Birdy (film)

from Wikipedia, the free encyclopedia
Movie
German title Birdy
Original title Birdy
Country of production United States
original language English
Publishing year 1984
length 120 minutes
Age rating FSK 12
Rod
Director Alan Parker
script Sandy Kroopf
Jack Behr
production Alan Marshall
music Peter Gabriel
camera Michael Seresin
cut Gerry Hambling
occupation

Birdy is an American anti-war film directed by Alan Parker from 1984. It is based on the novel by William Wharton .

action

After a mission in Vietnam , two friends return home with injuries. Sergeant Al Columbato with physical, the other - called Birdy by everyone - with mental. He seems to live in an inner world in which, driven by his fascination for birds, he believes he is one himself. The film describes the sergeant's visits to his friend's psychiatric ward, where his fitness for war is to be restored.
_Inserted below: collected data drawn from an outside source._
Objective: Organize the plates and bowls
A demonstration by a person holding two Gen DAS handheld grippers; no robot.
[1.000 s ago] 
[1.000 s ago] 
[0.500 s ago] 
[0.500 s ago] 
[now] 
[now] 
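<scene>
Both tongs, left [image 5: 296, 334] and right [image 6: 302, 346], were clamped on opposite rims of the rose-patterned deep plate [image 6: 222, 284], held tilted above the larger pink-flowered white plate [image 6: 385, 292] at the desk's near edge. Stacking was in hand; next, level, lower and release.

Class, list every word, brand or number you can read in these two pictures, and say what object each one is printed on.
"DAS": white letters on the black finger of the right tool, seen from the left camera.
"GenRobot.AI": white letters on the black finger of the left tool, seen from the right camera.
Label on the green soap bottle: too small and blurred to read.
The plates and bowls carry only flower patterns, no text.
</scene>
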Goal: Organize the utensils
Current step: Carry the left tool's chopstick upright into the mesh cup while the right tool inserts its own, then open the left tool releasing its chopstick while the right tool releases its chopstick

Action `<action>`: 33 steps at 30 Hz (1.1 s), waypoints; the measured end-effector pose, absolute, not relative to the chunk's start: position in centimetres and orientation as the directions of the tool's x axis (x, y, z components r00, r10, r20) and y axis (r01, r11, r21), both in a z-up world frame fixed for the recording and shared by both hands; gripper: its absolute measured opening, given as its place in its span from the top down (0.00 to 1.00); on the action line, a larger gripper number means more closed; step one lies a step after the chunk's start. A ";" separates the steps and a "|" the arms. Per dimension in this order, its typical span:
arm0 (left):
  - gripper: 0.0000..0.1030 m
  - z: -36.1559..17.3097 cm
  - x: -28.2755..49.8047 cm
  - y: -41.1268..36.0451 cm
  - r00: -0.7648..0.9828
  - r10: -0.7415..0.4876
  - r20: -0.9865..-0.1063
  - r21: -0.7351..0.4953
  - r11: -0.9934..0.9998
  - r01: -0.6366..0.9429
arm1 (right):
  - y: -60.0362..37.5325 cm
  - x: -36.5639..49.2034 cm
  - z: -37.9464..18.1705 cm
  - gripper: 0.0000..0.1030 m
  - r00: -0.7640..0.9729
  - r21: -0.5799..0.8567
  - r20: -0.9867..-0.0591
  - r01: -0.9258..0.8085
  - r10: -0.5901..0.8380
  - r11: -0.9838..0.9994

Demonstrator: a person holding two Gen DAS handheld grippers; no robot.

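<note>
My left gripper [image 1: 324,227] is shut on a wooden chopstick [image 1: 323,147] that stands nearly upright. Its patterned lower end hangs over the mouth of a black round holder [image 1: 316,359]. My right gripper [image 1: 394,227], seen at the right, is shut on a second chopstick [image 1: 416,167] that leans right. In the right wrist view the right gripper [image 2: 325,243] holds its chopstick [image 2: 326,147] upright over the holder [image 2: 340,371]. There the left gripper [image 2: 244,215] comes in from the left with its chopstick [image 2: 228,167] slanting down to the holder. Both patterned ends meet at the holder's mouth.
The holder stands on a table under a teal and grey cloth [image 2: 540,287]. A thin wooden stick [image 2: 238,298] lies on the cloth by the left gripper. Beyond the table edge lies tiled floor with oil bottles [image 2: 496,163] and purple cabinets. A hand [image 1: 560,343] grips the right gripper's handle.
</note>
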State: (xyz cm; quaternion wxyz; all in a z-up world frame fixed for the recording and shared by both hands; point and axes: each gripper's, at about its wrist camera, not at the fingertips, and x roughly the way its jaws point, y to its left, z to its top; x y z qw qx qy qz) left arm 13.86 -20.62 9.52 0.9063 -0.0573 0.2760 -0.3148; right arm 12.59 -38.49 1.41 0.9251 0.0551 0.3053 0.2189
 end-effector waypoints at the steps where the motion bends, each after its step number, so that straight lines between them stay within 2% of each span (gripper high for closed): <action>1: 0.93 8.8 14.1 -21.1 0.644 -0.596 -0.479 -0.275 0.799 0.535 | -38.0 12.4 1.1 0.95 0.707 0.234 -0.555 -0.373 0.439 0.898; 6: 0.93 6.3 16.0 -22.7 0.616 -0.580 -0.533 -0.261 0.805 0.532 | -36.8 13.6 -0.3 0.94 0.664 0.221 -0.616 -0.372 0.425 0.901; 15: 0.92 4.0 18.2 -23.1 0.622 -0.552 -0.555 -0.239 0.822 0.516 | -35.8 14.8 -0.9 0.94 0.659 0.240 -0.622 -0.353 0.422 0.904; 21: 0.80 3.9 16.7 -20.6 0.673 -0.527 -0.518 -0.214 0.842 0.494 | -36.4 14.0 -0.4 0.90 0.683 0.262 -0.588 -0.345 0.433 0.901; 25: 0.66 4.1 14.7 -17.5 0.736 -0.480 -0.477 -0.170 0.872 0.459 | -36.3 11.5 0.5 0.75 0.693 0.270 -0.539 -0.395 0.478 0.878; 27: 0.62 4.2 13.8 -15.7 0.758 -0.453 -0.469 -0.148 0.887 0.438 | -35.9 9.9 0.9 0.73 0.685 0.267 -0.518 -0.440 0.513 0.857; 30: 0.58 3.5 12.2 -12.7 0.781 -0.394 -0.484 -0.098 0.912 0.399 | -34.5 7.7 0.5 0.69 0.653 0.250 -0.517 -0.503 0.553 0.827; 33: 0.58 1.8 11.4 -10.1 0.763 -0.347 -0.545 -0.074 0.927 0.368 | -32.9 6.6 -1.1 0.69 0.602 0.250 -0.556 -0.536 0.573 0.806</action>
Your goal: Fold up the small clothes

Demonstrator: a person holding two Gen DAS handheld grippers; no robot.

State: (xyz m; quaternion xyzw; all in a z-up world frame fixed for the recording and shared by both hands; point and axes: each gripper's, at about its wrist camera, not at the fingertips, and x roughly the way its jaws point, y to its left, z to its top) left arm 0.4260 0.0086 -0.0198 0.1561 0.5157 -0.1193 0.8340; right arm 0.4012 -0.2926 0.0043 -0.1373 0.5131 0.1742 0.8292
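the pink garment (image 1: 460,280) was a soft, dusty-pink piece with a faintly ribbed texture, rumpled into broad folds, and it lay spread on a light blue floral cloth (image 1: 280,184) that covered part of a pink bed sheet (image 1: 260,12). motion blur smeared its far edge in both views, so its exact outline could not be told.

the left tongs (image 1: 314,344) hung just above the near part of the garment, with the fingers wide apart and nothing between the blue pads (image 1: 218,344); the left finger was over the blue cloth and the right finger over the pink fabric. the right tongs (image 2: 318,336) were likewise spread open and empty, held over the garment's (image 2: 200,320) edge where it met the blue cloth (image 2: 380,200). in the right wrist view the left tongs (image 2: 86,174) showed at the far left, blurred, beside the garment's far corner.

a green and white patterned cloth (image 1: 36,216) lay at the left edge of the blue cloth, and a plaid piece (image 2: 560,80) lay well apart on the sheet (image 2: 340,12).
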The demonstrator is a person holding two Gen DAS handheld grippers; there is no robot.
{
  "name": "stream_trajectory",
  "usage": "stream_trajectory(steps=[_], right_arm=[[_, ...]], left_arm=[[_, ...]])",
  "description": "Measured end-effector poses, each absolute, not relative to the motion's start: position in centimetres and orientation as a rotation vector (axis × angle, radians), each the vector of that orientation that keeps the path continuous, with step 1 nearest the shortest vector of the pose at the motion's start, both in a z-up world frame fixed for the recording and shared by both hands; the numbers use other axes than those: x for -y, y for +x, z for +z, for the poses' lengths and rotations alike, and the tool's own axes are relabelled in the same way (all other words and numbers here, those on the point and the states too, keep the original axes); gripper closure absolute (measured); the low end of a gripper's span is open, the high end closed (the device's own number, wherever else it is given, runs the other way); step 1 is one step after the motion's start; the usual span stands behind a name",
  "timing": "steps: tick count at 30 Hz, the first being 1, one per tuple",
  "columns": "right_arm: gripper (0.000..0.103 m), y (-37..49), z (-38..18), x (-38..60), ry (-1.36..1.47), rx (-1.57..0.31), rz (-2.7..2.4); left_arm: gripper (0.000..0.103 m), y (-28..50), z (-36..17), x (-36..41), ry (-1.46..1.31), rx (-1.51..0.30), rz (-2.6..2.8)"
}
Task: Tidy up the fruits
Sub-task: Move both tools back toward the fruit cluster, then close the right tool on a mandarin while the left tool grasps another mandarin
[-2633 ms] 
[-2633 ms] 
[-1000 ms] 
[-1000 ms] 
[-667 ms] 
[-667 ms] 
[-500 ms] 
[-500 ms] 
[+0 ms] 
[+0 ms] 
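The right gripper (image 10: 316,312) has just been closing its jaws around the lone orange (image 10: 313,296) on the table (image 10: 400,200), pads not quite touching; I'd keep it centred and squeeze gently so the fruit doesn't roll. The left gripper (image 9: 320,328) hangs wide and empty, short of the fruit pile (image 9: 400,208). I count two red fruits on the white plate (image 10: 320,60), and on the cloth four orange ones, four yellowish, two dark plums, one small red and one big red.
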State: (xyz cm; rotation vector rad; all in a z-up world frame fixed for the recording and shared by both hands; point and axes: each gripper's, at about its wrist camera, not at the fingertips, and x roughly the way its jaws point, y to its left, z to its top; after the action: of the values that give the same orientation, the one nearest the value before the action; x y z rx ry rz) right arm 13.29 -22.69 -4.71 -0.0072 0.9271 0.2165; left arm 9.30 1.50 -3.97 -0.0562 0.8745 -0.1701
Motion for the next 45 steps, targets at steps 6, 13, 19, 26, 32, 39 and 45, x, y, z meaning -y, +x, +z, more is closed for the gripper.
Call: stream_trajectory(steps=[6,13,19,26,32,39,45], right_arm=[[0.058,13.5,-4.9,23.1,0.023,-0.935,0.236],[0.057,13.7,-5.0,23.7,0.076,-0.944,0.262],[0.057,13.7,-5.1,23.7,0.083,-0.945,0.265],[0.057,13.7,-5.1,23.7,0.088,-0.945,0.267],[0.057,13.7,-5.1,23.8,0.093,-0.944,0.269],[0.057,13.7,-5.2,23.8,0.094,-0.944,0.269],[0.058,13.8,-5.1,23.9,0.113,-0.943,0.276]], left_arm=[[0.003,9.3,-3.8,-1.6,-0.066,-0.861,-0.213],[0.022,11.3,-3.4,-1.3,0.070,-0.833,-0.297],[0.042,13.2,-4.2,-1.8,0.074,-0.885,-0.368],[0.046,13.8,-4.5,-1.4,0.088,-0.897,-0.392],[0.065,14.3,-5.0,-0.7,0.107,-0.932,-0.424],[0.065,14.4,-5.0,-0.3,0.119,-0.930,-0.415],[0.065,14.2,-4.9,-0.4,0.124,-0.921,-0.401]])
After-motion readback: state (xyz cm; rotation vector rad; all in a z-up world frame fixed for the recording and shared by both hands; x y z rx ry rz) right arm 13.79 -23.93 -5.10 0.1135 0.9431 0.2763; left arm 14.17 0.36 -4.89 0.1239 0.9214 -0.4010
On different levels, the film describes the childhood and friendship of the two, Birdy's turn to ornithology , which should ultimately become the determining purpose in life, and finally the Vietnamese experiences that both have an impressive impact. If the convinced soldier tries first to persuade his friend to return, he gradually doubts whether the self-chosen life is not the right one for Birdy. After all, Columbato only has a few days left to bring his friend back to his reality. After this period, Birdy is to be moved to another institution and permanently immobilized.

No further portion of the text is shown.